A Realistic Cohort with CohortConstructor
Let’s create a cohort of patients with first-time Type 2 Diabetes diagnosis.
library(CohortConstructor)
cdm <- generateConceptCohortSet(
cdm = cdm,
name = "diabetes",
conceptSet = list("type_2_diabetes" = diabetes_codes),
end = "observation_period_end_date",
limit = "first"
)
This command performs complex filtering, grouping, and joining on the database side.
Answering a Clinical Question: Joining Cohorts and Data
Now that we have our cohort, we can ask questions like: “What is the age and gender distribution of our new diabetes cohort?”

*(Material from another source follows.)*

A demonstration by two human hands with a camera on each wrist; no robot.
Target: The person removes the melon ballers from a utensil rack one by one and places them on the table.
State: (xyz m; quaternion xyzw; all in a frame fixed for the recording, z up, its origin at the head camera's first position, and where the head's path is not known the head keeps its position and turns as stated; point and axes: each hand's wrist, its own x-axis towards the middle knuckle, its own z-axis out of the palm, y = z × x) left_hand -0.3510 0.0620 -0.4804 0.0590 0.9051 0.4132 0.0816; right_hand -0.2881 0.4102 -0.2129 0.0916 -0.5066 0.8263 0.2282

diabetes_cohort <- cdm$diabetes
person_table <- cdm$person
cohort_demographics <- diabetes_cohort |>
inner_join(person_table, by = c("subject_id" = "person_id")) |>
select("subject_id", "cohort_start_date", "gender_concept_id", "year_of_birth") |>
mutate(age_at_diagnosis = year(cohort_start_date) - year_of_birth) |>
collect()
summary(cohort_demographics$age_at_diagnosis)
table(cohort_demographics$gender_concept_id)
This workflow—defining concepts, generating cohorts, and analyzing results—is the foundation of powerful, scalable analysis in OHDSI.